▶ ASSIGNED TASK:
Below are several records. Retype exactly those lines running from the one with "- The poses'" through the one with "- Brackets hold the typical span", end lines included, and no others.

++++

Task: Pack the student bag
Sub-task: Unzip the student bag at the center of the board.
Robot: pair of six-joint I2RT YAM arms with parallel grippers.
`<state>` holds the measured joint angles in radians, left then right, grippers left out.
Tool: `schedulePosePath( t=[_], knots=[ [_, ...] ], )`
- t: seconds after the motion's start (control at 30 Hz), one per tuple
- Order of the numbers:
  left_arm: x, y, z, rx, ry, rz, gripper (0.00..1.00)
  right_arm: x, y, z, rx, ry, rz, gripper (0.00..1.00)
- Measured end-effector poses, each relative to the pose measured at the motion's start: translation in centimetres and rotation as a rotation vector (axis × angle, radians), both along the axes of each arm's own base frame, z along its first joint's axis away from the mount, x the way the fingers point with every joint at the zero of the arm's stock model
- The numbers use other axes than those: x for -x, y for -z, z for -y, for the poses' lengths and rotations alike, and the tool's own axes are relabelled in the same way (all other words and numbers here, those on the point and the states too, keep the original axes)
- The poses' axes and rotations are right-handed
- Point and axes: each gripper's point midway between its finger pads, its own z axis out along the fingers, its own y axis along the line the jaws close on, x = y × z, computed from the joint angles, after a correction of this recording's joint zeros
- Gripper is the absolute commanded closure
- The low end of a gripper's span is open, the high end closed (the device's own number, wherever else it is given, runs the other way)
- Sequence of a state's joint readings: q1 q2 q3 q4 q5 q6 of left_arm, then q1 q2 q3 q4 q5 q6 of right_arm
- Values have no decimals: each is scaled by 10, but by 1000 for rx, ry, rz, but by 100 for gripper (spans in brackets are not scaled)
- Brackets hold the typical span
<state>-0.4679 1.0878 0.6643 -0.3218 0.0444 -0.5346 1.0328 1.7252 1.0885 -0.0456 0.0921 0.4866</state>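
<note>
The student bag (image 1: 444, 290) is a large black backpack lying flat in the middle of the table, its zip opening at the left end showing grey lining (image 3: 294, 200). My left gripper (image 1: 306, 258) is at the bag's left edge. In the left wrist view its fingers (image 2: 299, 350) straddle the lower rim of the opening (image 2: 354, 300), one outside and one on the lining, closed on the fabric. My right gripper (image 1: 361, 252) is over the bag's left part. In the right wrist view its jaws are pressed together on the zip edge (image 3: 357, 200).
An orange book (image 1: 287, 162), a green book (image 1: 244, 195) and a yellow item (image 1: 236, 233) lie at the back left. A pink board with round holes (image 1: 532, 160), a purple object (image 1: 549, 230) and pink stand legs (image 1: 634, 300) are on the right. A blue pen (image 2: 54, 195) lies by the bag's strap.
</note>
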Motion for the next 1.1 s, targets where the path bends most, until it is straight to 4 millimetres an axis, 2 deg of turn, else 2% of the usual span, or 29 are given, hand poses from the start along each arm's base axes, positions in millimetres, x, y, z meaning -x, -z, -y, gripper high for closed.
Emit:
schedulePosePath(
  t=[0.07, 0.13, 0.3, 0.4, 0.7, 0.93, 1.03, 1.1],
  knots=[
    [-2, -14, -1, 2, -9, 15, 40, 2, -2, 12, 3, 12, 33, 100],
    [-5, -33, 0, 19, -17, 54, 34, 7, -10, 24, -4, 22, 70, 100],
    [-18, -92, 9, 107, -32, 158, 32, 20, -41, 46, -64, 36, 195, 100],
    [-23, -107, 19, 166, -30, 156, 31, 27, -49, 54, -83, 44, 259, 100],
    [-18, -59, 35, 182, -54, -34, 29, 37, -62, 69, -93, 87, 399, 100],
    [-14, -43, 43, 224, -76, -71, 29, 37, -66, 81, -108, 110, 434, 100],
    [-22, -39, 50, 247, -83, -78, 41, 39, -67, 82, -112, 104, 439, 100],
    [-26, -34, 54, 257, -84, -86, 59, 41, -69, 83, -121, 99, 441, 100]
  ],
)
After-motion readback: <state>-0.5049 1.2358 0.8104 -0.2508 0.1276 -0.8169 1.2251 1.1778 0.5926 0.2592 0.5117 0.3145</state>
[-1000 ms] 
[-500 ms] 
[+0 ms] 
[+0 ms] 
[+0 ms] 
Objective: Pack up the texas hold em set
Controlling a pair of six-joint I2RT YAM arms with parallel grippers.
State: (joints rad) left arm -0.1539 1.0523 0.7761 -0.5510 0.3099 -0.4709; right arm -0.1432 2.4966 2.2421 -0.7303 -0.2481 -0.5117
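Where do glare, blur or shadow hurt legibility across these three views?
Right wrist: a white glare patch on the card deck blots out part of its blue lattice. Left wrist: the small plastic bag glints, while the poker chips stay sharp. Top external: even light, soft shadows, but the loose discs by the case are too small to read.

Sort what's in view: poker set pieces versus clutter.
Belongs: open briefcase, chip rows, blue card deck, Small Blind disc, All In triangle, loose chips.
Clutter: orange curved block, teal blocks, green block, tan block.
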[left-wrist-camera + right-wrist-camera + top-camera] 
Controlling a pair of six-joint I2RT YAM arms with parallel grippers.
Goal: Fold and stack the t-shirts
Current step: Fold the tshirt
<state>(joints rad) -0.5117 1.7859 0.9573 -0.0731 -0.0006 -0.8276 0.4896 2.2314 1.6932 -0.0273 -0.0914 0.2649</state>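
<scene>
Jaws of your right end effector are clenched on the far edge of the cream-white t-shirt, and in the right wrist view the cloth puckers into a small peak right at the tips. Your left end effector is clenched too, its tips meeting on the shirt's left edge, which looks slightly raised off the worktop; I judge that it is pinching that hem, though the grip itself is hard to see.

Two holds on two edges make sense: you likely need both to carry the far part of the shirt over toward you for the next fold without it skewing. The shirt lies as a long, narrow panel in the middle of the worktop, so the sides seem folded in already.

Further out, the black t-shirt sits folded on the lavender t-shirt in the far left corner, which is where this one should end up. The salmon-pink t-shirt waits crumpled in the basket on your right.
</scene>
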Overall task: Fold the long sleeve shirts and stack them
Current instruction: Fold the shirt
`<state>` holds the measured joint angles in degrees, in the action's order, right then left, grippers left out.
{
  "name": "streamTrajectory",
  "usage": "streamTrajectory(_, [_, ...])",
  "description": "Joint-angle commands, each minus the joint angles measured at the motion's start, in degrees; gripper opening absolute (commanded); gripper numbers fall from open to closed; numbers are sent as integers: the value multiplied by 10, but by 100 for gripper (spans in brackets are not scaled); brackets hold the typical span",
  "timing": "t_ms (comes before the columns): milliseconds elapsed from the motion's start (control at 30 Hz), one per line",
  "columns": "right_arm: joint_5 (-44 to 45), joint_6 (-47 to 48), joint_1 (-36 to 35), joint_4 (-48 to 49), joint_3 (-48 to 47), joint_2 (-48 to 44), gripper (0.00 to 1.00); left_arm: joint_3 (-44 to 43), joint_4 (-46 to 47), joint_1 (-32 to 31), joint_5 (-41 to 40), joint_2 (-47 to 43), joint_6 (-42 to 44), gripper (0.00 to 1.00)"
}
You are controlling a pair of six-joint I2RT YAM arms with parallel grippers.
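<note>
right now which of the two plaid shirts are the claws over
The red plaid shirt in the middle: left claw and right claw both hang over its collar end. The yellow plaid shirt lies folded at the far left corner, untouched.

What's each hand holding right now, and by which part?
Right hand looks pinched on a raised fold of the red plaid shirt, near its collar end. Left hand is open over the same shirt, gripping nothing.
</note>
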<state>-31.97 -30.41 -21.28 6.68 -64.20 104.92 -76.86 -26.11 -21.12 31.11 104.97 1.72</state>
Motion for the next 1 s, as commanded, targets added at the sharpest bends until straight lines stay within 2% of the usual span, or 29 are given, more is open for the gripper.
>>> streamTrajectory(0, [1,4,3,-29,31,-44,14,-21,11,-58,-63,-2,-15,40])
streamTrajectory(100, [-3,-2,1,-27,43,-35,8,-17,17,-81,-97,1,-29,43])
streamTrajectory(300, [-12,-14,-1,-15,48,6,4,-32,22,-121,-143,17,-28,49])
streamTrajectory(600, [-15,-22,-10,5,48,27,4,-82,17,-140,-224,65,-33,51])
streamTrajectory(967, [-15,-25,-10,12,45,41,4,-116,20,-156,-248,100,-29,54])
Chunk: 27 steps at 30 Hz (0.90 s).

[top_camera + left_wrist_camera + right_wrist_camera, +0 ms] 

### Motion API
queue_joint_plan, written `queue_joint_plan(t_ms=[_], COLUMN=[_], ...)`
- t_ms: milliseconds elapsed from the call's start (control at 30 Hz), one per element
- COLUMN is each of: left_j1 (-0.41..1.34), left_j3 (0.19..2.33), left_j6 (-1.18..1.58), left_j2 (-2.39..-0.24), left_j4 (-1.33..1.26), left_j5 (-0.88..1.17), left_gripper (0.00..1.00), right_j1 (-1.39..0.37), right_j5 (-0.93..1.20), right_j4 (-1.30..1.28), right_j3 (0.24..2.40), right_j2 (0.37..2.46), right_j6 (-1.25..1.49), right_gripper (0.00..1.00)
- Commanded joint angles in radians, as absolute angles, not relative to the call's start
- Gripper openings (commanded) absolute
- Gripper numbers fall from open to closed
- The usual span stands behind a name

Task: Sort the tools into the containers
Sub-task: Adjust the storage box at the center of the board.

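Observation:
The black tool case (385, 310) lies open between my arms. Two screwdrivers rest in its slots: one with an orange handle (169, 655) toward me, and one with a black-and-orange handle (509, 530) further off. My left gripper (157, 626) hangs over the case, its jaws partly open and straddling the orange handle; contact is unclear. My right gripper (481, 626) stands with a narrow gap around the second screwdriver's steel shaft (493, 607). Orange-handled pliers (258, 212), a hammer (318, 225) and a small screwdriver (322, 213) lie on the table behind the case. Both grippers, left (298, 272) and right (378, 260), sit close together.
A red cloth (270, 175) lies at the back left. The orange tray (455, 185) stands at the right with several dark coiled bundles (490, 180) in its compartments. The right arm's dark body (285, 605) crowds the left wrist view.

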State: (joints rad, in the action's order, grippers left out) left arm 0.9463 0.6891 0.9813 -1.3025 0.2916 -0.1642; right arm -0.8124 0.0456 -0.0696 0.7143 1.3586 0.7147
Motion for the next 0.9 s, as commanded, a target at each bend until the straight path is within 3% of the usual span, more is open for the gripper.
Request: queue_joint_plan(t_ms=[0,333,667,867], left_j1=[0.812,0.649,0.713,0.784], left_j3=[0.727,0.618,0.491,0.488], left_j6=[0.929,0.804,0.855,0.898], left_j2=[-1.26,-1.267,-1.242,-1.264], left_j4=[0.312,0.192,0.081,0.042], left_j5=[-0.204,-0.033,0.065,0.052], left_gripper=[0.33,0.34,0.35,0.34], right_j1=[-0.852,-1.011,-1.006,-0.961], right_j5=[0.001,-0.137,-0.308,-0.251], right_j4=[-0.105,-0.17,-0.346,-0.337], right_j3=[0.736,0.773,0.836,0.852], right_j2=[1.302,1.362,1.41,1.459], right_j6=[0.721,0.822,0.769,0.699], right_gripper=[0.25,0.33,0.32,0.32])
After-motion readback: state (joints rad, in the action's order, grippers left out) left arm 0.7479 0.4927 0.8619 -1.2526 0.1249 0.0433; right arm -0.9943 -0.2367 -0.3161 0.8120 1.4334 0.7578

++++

▶ ANSWER TO THIS TASK:
- The poses' axes and rotations are right-handed
- Point and axes: each gripper's point midway between its finger pads, its own z axis out along the fingers, its own y axis along the line the jaws close on, x = y × z, computed from the joint angles, after a correction of this recording's joint zeros
- Gripper is the absolute commanded closure
- The low end of a gripper's span is open, the high end closed (the device's own number, wherever else it is given, runs the other way)
- Sequence of a state's joint readings: q1 q2 q3 q4 q5 q6 of left_arm, then q1 q2 q3 q4 q5 q6 of right_arm
- Values have no decimals: each is scaled by 10, but by 1000 for rx, ry, rz, but by 100 for gripper (spans in brackets are not scaled)
- Brackets hold the typical span

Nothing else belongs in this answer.